The mixture of psychiatric disorders and COD problems differ along important dimensions like chronicity, disability, severity, and degree of impairment in functioning. As an example, both disorders can be mild or serious or one disorder can be more serious than the other disorder. However, with time, the extremity of both disorders might change. Other factors that may also vary include the level or degree of disability or impairment in day to day functions.

That means that, in fact, there are many differentiations among co-occurring disorders, not just one combination. This is not to rule out the fact that one can come across patients who have the same combination of disorders in the course of treatment.


Over half of adult individuals having serious mental illness also have drug use disorders which can come in the form of misuse or dependency associated with the use of alcohol and drugs.

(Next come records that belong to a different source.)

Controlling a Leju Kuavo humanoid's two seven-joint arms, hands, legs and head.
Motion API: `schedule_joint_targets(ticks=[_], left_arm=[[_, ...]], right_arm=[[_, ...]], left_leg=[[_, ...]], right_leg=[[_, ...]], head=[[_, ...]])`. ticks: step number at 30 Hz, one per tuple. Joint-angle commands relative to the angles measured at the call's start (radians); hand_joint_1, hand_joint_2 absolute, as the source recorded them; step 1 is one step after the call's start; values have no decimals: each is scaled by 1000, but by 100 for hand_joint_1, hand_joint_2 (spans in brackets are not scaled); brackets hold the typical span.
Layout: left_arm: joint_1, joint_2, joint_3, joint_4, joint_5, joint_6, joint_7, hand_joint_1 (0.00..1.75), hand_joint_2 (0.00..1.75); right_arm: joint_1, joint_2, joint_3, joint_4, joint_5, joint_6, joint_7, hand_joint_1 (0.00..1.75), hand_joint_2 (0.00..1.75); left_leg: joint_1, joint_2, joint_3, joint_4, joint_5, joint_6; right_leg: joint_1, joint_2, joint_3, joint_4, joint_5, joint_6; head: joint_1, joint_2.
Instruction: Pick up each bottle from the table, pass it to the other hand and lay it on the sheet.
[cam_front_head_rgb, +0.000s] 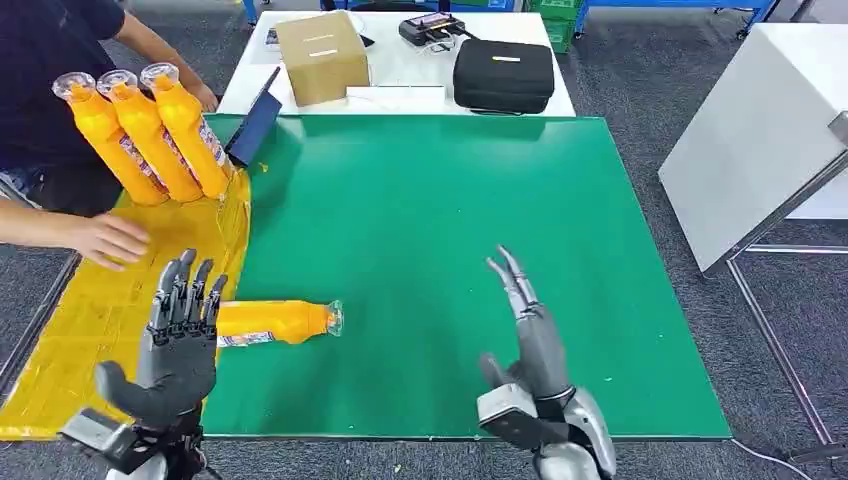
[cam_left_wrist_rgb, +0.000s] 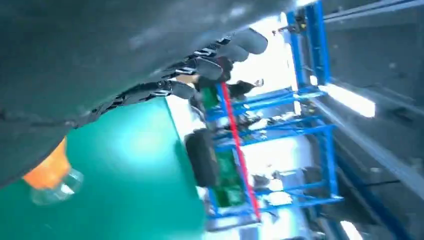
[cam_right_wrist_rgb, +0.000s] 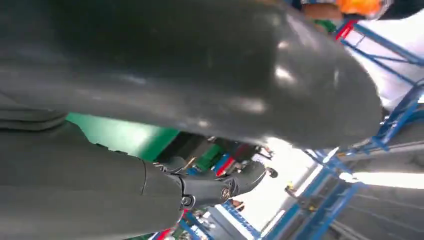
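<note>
Table surface (cam_front_head_rgb: 420, 230): solid green, centre of frame. Sheet (cam_front_head_rgb: 90, 330): yellow, lower left, creased with a glossy sheen. Lying bottle (cam_front_head_rgb: 275, 322): orange body, clear cap, label with white and red print, lower left of centre. Three bottles (cam_front_head_rgb: 150, 135) at upper left: the same orange, clear caps, red-and-white labels. Left hand (cam_front_head_rgb: 180, 335): dark grey fingers and palm. Right hand (cam_front_head_rgb: 530, 345): grey with silver wrist. Cardboard box (cam_front_head_rgb: 322, 55): plain brown, top centre. Case (cam_front_head_rgb: 503, 75): black, on a white table (cam_front_head_rgb: 400, 75). Floor (cam_front_head_rgb: 640, 70): grey.
</note>
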Motion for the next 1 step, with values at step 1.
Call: schedule_joint_targets(ticks=[1], left_arm=[[67,-34,-33,-82,39,-47,5,0,0]], right_arm=[[-15,50,84,45,38,-45,11,0,0]], left_leg=[[0,1,1,0,-1,-1]], right_leg=[[0,3,0,0,0,-1]], head=[[0,0]])
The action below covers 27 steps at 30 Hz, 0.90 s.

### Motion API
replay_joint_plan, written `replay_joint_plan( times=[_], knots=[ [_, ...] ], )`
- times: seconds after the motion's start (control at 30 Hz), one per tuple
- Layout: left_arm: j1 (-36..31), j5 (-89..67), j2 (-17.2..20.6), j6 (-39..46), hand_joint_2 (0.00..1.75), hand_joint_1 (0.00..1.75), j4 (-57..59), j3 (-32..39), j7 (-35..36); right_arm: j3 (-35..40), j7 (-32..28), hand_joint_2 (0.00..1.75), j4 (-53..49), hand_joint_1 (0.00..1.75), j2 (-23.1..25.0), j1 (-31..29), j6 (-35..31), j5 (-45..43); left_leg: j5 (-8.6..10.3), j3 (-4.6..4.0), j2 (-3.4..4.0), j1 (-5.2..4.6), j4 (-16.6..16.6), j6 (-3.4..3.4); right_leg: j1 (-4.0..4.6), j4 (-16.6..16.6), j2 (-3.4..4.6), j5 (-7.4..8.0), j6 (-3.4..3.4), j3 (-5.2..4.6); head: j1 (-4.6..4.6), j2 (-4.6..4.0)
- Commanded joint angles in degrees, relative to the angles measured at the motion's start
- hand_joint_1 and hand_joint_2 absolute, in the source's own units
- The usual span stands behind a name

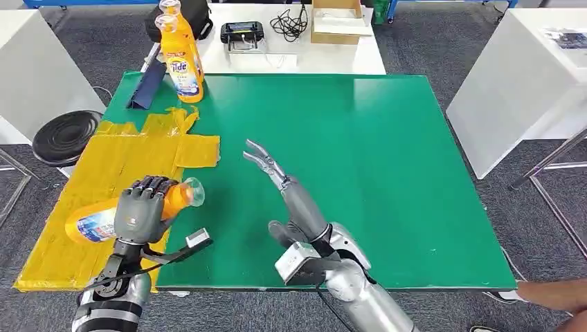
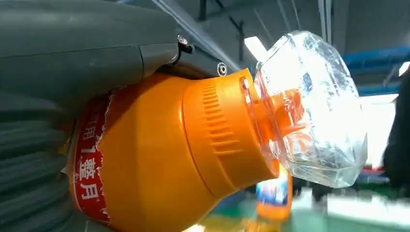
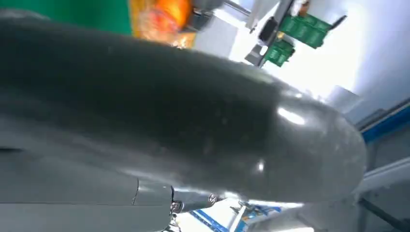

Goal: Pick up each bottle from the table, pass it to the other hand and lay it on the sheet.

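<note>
Orange "Tide" bottle (image 1: 181,66) upright, left robot hand (image 1: 142,207) gripping red-labelled bottle (image 1: 104,220)

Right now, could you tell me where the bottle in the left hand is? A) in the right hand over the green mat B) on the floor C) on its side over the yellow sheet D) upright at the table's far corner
C: the left hand grips the bottle lying sideways over the yellow sheet; the right hand is open.
</note>
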Motion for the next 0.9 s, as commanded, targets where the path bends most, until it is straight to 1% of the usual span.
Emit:
replay_joint_plan(
  times=[0.03,0.07,0.1,0.13,0.17,0.2,0.23,0.27,0.3,0.33,0.4,0.43,0.47,0.53,0.57,0.6,0.63,0.73,0.8,0.87,0.9],
  knots=[
    [-4.6,-3.7,3.9,0.1,1.75,1.75,17.9,-7.0,8.6,1.0,-0.6,0.0,-2.2,0.0,-3.2,-0.2,-0.1,-0.2,0.06,0.27,-0.27,-0.19,-0.3,0.2,-0.17,-0.1,-0.3,-0.07,0.14,0.27,0.0,0.0],
    [-4.7,-3.7,5.8,0.1,1.75,1.75,19.3,-11.5,12.0,1.2,-0.5,0.0,-2.0,0.0,-3.3,-0.4,0.0,-0.1,0.05,0.16,-0.29,-0.15,-0.2,0.18,-0.14,-0.1,-0.3,-0.06,0.13,0.21,0.02,0.0],
    [-4.7,-3.7,6.5,0.1,1.75,1.75,20.4,-14.2,13.6,1.4,-0.3,0.0,-1.8,0.0,-3.3,-0.6,0.1,-0.1,0.06,0.2,-0.22,-0.15,-0.2,0.14,-0.14,-0.1,-0.24,-0.05,0.1,0.22,0.0,0.0],
    [-5.2,-3.7,7.5,0.1,1.75,1.75,22.5,-18.5,16.3,1.5,-0.2,0.0,-1.2,0.0,-3.2,-0.9,0.2,0.0,0.1,0.28,-0.3,-0.21,-0.3,0.17,-0.2,-0.1,-0.33,-0.06,0.13,0.3,0.02,0.0],
    [-5.2,-3.7,7.5,0.1,1.75,1.75,22.5,-18.5,16.3,1.5,-0.2,0.0,-1.2,0.0,-3.2,-0.9,0.2,0.0,0.13,0.36,-0.37,-0.28,-0.4,0.2,-0.26,-0.2,-0.42,-0.08,0.15,0.36,0.02,0.0],
    [-5.3,-3.7,8.5,0.1,1.75,1.75,23.2,-21.7,17.8,1.6,0.0,0.0,-0.7,0.0,-3.0,-1.3,0.4,0.1,0.11,0.2,-0.39,-0.24,-0.2,0.14,-0.21,-0.1,-0.42,-0.07,0.11,0.25,0.02,0.0],
    [-5.3,-3.7,8.5,0.1,1.75,1.75,23.2,-21.7,17.8,1.6,0.0,0.0,-0.7,0.0,-3.0,-1.3,0.4,0.1,0.11,0.22,-0.36,-0.26,-0.3,0.16,-0.22,-0.1,-0.39,-0.05,0.11,0.24,0.0,0.0],
    [-4.5,-3.7,7.4,0.1,1.75,1.75,21.5,-20.8,17.2,1.6,0.1,0.0,-0.3,0.0,-2.8,-1.5,0.4,0.1,0.06,0.13,-0.18,-0.17,-0.1,0.11,-0.13,-0.1,-0.21,-0.02,0.07,0.13,0.02,0.0],
    [-3.7,-3.0,6.9,0.1,1.75,0.0,19.3,-20.6,15.9,1.7,0.1,0.0,-0.1,0.0,-2.8,-1.6,0.5,0.1,0.13,0.31,-0.3,-0.3,-0.3,0.19,-0.26,-0.1,-0.35,-0.04,0.13,0.28,0.0,0.0],
    [-3.0,-2.9,6.0,0.1,1.75,0.0,17.9,-18.9,14.7,1.7,0.1,0.0,-0.1,0.0,-2.8,-1.6,0.5,0.1,0.11,0.28,-0.28,-0.29,-0.3,0.2,-0.25,-0.1,-0.33,-0.05,0.13,0.26,0.02,0.0],
    [-1.6,-2.4,5.2,0.1,1.75,0.0,14.6,-17.9,11.9,1.7,0.1,0.0,-0.2,0.0,-2.8,-1.4,0.5,0.1,0.08,0.33,-0.25,-0.32,-0.3,0.24,-0.28,-0.1,-0.29,-0.06,0.17,0.29,0.0,0.0],
    [-0.4,-1.1,4.8,0.1,1.75,0.0,11.8,-17.5,9.2,1.8,0.2,0.0,-0.2,0.0,-2.7,-1.4,0.5,0.1,0.07,0.3,-0.19,-0.31,-0.3,0.24,-0.27,-0.1,-0.24,-0.04,0.16,0.26,0.0,0.0],
    [-0.1,-1.1,4.6,0.1,1.75,0.0,11.4,-17.2,8.7,1.8,0.3,0.0,-0.2,0.0,-2.7,-1.5,0.5,0.2,0.0,0.12,-0.04,-0.16,-0.1,0.15,-0.14,-0.1,-0.08,-0.02,0.11,0.11,0.02,0.0],
    [0.1,-1.1,4.2,0.1,1.75,0.0,11.6,-16.6,7.0,2.0,0.7,0.0,0.5,0.0,-2.4,-1.9,0.7,0.3,0.0,0.12,-0.1,-0.19,-0.1,0.17,-0.17,0.0,-0.15,-0.06,0.12,0.13,0.02,0.0],
    [-0.1,0.2,4.6,0.1,0.0,0.0,13.2,-16.2,5.0,2.0,0.8,0.0,0.9,0.0,-2.2,-2.1,0.9,0.3,0.05,0.4,-0.24,-0.36,-0.4,0.31,-0.33,-0.2,-0.31,-0.1,0.22,0.36,0.02,0.0],
    [-0.2,-0.5,4.3,0.1,0.0,0.0,12.9,-16.0,5.2,2.1,0.8,0.0,1.0,0.0,-2.2,-2.2,0.9,0.3,0.0,0.07,-0.05,-0.14,-0.1,0.12,-0.13,0.0,-0.08,-0.03,0.08,0.07,0.0,0.0],
    [-0.4,0.4,4.3,0.1,0.0,0.0,14.2,-16.0,4.3,2.1,0.8,0.0,1.1,0.0,-2.1,-2.2,1.0,0.3,0.01,0.21,-0.06,-0.22,-0.2,0.17,-0.2,-0.1,-0.1,-0.05,0.12,0.17,0.0,0.0],
    [-0.4,3.1,4.7,0.1,0.0,0.0,14.6,-15.4,2.2,2.4,0.9,0.0,1.2,0.0,-2.3,-2.1,1.2,0.6,0.01,0.03,-0.08,-0.12,-0.1,0.1,-0.11,0.0,-0.1,-0.01,0.07,0.06,0.0,0.0],
    [-0.5,4.4,4.9,0.1,0.0,0.0,15.3,-14.4,1.0,2.6,0.9,0.0,1.4,0.0,-2.6,-2.1,1.2,1.1,0.06,0.17,-0.12,-0.23,-0.2,0.19,-0.21,-0.1,-0.16,-0.01,0.13,0.18,0.02,0.0],
    [-1.2,3.8,5.5,0.1,0.0,0.0,17.4,-13.7,0.9,2.4,0.9,0.0,1.6,0.0,-2.6,-2.1,1.2,1.1,0.02,0.05,-0.07,-0.14,-0.1,0.11,-0.12,-0.1,-0.1,0.0,0.08,0.1,0.0,0.0],
    [-1.8,4.1,5.6,0.1,0.0,0.0,18.1,-13.2,1.1,2.3,0.9,0.0,1.8,0.0,-2.6,-2.1,1.2,1.3,0.06,0.16,-0.1,-0.22,-0.3,0.17,-0.2,-0.1,-0.14,-0.01,0.11,0.19,0.02,0.0]
  ],
)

Patients with dual disorders go through much more emotional, social and chronic medical problems in comparison to patients who only have a mental health disorder or a co-occurring disorder caused by substance abuse or dependence only. The severity of their condition makes them more prone to COD relapses as well as to worsening of their mental health disorders. Also, impairment of mental issues many times lead to dependency relapse and addiction relapse commonly leads to further mental deterioration. Therefore, preventing a relapse must be consciously devised for those who suffer from dual disorders. Compared with patients who have a single disorder, patients with dual disorders often have more crises, require longer treatment, and grow more gradually in treatment.

Mental disorders that are most common amongst dually diagnosed people are personality disorders, mood disorders, psychotic disorders and mood disorders.